DESCRIPTION OF THE TASK
Output the number of lines in the entries below with the string "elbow" in them, and nothing further.

DATA TO EXAMINE
'''
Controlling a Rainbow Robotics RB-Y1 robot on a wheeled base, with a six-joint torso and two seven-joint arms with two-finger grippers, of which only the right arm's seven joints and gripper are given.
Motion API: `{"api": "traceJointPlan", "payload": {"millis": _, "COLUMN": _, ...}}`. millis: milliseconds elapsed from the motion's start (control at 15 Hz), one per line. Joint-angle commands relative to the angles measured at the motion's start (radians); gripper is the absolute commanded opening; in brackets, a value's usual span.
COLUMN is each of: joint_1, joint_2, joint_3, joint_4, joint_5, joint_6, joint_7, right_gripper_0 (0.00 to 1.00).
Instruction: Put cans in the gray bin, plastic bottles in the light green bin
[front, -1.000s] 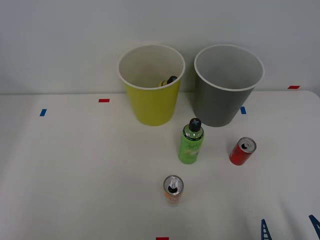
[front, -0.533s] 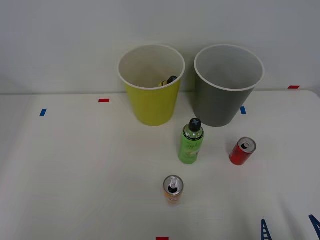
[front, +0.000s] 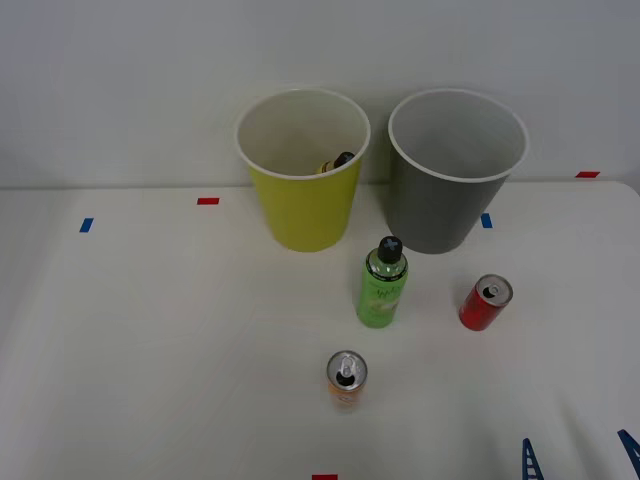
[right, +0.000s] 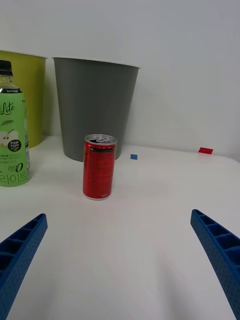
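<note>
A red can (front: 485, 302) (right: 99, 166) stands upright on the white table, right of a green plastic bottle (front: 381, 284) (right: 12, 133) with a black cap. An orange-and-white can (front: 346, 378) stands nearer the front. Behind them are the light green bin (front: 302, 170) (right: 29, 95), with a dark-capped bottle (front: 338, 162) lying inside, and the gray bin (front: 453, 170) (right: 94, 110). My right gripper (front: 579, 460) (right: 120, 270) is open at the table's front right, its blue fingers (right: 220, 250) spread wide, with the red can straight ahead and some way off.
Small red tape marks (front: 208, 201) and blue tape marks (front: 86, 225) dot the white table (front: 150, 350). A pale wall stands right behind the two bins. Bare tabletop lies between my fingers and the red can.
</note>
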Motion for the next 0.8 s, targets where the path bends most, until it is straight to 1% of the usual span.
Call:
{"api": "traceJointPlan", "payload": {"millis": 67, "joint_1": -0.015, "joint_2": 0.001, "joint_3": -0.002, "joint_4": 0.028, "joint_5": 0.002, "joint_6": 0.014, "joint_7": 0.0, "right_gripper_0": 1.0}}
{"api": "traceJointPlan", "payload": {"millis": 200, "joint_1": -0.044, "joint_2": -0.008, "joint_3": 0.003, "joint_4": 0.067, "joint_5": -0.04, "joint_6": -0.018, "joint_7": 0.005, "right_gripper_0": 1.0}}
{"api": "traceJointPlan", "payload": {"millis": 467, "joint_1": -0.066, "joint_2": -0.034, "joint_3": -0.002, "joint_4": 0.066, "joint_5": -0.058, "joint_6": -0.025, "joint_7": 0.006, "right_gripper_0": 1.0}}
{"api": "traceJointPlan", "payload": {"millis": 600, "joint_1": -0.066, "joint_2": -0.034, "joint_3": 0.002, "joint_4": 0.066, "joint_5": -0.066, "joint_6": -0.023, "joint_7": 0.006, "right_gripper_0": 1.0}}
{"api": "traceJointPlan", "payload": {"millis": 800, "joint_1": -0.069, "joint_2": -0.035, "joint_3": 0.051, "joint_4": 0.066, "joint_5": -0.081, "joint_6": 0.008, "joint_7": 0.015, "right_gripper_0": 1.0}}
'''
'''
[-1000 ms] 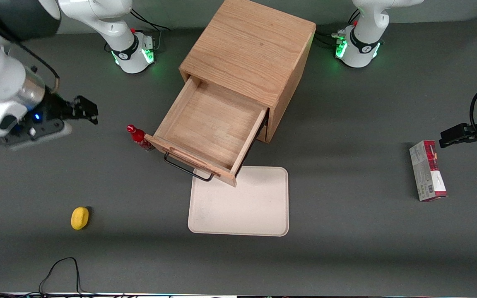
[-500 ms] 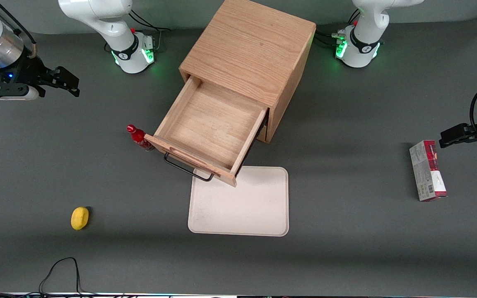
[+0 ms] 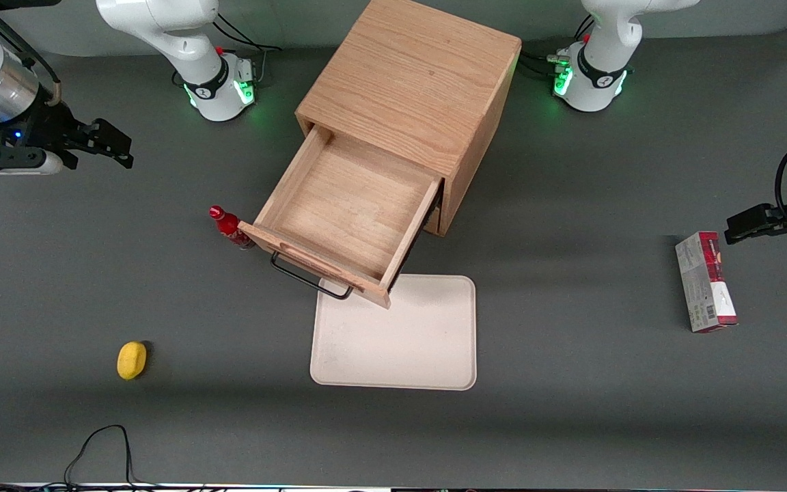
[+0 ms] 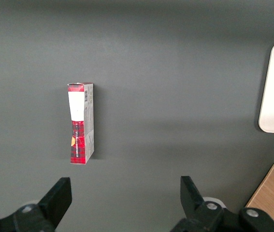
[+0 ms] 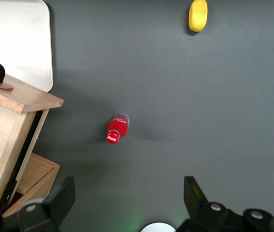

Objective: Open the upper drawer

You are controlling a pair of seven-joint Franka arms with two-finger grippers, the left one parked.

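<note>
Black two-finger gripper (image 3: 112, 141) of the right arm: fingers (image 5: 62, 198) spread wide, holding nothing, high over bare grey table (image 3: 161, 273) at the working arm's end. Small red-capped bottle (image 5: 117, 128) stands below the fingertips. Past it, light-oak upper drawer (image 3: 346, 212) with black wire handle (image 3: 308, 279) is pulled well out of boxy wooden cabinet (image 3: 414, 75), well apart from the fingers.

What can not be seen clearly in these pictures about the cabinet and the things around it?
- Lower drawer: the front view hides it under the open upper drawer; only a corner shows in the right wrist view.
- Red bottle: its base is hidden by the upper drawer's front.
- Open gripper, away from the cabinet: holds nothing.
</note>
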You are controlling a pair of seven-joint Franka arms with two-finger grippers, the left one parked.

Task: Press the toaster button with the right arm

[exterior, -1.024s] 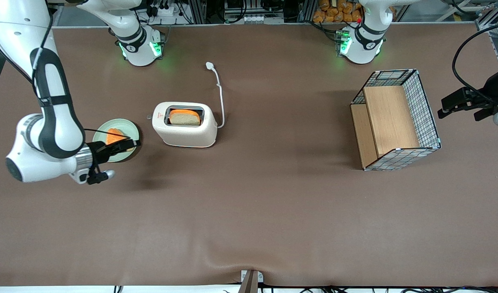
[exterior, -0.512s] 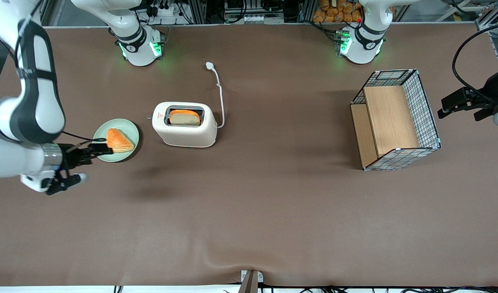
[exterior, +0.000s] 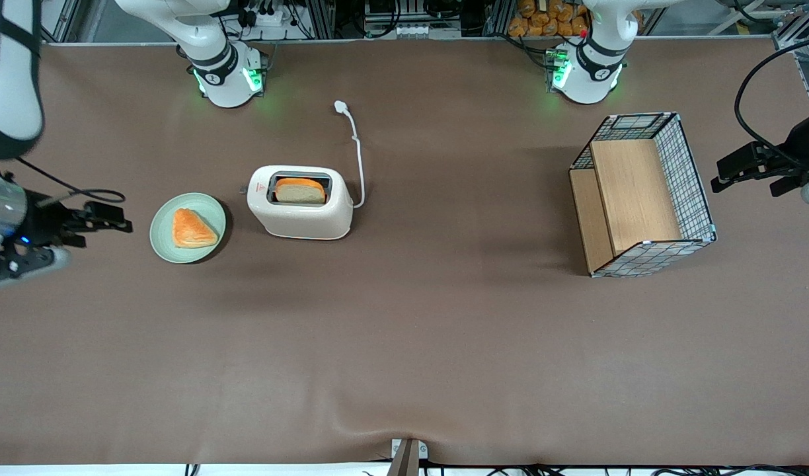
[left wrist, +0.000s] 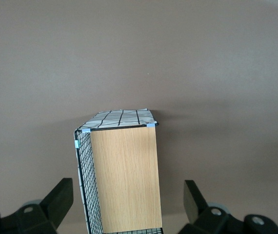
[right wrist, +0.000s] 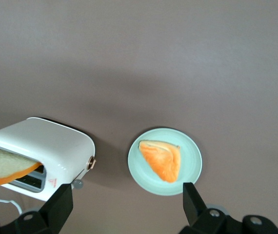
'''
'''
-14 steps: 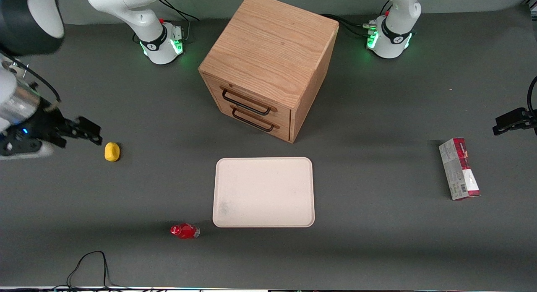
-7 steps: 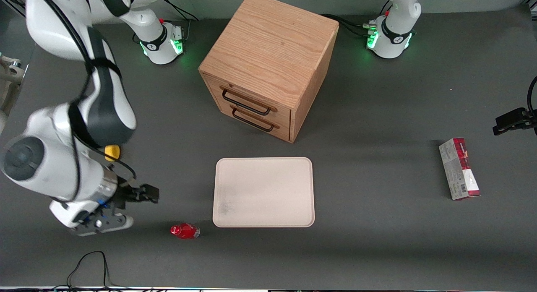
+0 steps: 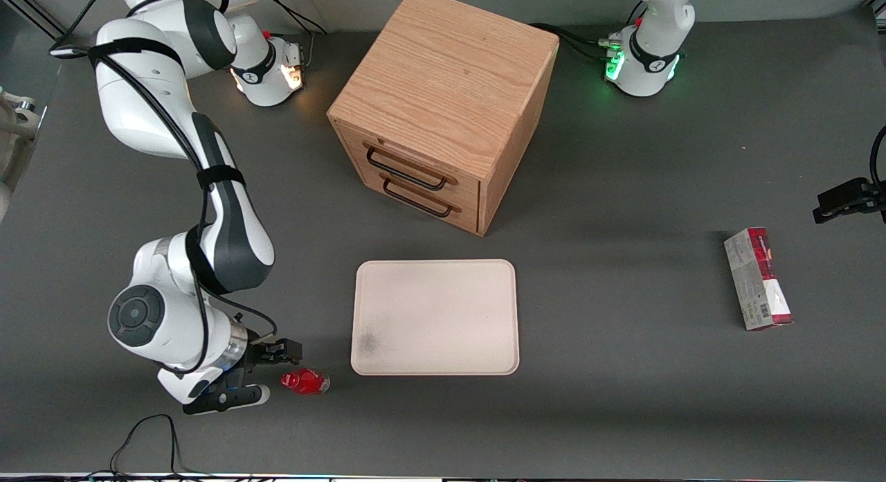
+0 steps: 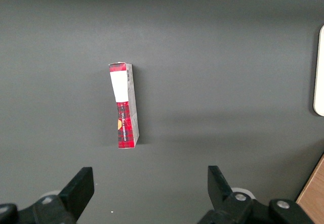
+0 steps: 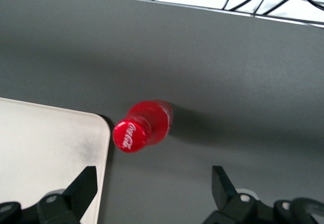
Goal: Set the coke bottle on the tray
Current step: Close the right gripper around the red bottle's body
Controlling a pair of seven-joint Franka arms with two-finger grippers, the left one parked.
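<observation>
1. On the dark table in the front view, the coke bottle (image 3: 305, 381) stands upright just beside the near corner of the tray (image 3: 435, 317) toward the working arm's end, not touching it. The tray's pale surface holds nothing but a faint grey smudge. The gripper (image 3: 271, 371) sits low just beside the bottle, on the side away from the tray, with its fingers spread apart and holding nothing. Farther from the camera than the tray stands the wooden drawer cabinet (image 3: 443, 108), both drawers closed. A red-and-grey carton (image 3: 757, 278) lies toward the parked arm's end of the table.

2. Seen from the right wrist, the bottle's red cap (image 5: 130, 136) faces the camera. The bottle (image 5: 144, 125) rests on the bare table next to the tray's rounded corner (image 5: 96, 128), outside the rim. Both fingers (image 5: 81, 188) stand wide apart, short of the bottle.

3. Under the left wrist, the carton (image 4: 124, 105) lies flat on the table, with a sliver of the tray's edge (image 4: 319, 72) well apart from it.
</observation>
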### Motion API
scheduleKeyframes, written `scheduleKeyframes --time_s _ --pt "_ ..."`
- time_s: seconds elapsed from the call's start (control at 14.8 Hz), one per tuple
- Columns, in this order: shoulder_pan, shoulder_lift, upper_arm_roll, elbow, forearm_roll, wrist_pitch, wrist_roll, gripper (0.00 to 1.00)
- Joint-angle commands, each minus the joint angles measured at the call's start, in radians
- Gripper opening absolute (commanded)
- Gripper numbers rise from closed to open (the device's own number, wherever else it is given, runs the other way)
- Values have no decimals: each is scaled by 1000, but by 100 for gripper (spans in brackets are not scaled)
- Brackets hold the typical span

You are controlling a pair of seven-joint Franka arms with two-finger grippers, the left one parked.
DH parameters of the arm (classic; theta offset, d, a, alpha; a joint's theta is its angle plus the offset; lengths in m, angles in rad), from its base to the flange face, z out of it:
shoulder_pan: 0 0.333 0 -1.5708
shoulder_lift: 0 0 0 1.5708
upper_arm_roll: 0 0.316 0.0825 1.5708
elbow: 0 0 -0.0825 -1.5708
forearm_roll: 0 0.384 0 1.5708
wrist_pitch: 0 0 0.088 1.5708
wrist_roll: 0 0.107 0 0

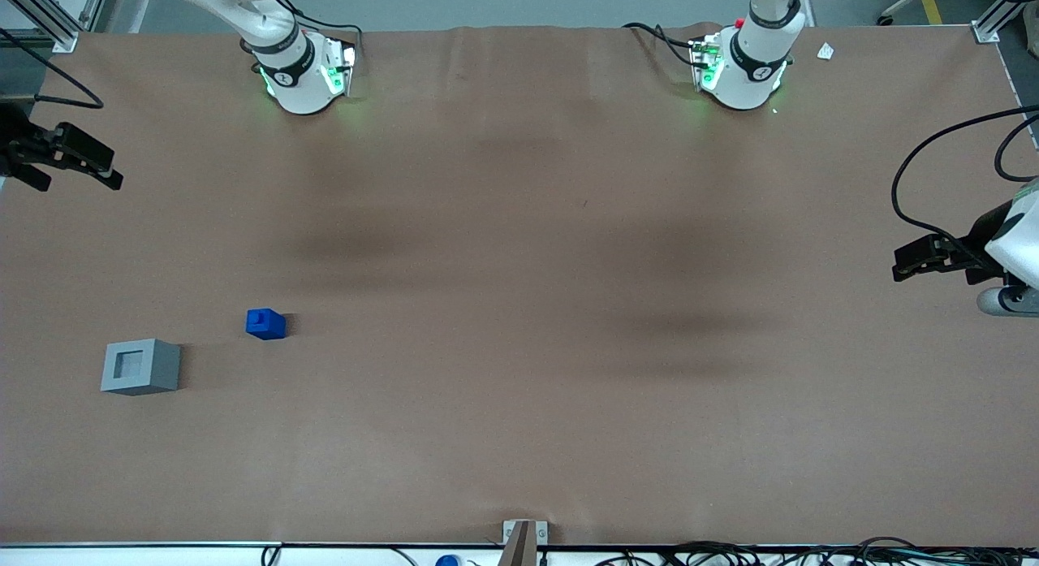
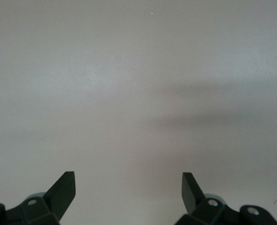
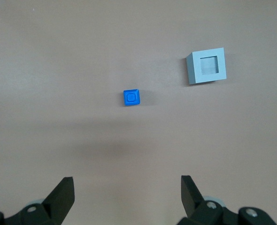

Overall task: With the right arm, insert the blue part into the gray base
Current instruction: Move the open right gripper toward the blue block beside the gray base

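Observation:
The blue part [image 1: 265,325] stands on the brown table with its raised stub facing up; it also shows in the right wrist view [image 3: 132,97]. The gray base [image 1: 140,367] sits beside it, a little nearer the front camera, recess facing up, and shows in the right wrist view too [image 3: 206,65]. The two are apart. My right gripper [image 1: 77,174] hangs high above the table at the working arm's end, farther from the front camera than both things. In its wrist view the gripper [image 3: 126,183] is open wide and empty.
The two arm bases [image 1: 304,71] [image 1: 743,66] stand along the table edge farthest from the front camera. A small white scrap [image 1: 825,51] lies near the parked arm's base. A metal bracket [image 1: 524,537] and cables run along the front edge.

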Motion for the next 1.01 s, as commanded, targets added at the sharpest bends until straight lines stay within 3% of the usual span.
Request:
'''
WORKED SOLUTION
2